BNY Mellon names client management head
US investment and custodian group BNY Mellon continues to ring the changes in Asia, with the appointment of Gregory Roath as Asia-Pacific head of global client management, a role that spans all the firm's businesses.
He replaces Eleni Wang, who took on the newly created role of Asia-Pacific head of investment services in September.
Roath will report to Steve Lackey, Asia-Pacific chairman, and his former post as Asia-Pacific head of depositary receipts has been taken by Neil Atkinson.
In his new role, effective April 1, Roath will work with BNY Mellon’s country executives across the region in managing relationships with clients and regulators. Atkinson, Roath and Wang are all based in Hong Kong.
Roath had moved to Hong Kong to oversee the depositary receipts business in North Asia, having joined BNY Mellon in New York in 1999. Atkinson has been in Hong Kong since 2011 after starting with the firm in London in 2006.

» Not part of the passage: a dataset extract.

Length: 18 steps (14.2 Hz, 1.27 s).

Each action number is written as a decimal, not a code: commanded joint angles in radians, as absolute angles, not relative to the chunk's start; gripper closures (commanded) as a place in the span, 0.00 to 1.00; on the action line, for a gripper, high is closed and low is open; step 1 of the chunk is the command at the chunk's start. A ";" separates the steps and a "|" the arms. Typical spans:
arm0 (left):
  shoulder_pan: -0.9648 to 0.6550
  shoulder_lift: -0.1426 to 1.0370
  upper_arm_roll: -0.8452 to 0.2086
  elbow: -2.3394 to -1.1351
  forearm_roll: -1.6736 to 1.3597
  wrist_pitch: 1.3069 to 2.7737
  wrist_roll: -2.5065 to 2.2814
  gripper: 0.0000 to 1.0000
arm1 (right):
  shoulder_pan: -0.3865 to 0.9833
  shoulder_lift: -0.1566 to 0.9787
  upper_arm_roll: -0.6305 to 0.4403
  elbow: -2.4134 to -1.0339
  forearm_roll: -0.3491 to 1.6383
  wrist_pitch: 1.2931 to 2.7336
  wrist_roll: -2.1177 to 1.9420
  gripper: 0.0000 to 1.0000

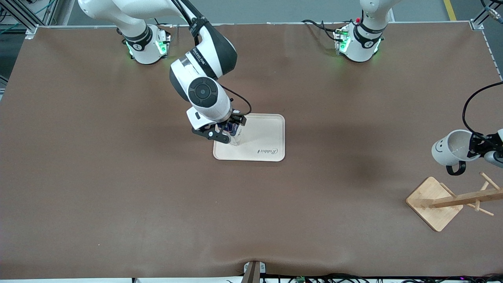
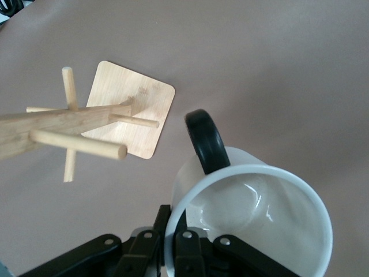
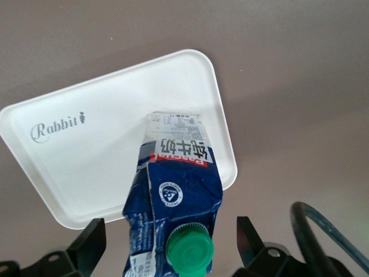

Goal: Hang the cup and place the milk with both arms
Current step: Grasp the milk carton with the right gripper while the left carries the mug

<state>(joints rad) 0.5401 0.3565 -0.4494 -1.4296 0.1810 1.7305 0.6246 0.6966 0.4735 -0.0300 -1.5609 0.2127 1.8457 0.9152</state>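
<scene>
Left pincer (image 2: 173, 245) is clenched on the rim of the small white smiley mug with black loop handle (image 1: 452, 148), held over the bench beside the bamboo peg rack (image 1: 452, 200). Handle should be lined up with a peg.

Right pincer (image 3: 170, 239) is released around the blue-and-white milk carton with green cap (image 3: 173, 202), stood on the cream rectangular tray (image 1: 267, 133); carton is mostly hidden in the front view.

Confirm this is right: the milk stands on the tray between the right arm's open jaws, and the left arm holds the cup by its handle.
Wrong on the grip: the left wrist view shows the left gripper clamping the cup by its rim, the handle free. The milk on the tray is right.
</scene>
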 commanded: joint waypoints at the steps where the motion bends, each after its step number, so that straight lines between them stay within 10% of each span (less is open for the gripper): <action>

Lackey says the custodian bank will continue to target more collaboration across its investment services and investment management businesses.
The reshuffle comes as BNY Mellon is busy looking to build out its new separately managed account business across the region. The platform, run by AJ Harper, offers high-net-worth individuals access to SMAs for as little as $1 million, well below the typical $100 million minimum SMA investment for institutions globally.
In January the platform signed up five asset managers to offer strategies in Hong Kong: BlackRock, Capital International, Henderson Global Investors, Lazard Asset Management and UOB Asset Management. It said at the time it was expecting to add up to four more in the following three months.
The five new managers join four in-house firms already on the platform: BNY Mellon Asset Management Japan, Mellon Capital Management Corporation, The Boston Company and CenterSquare.
Having received a licence to roll out the SMA platform in Hong Kong around mid-2013, BNY Mellon said in December it was expanding it to Singapore and had hired Chris Faddy from Credit Suisse Asset Management to oversee the buildout there.
The group’s asset management arm has also been busy expanding. It is setting up an investment and distribution team in Singapore, after receiving the appropriate licence in November. BNY Mellon Investment Management ultimately plans to build out local investment capabilities across the region, says Wendy Lim, the new Singapore CEO and Asia-Pacific head of business development and marketing.
The Singapore capital markets service licence allows BNY Mellon IM to offer a full range of services, including research, portfolio management, marketing and sales. Previously the office was solely used for providing research.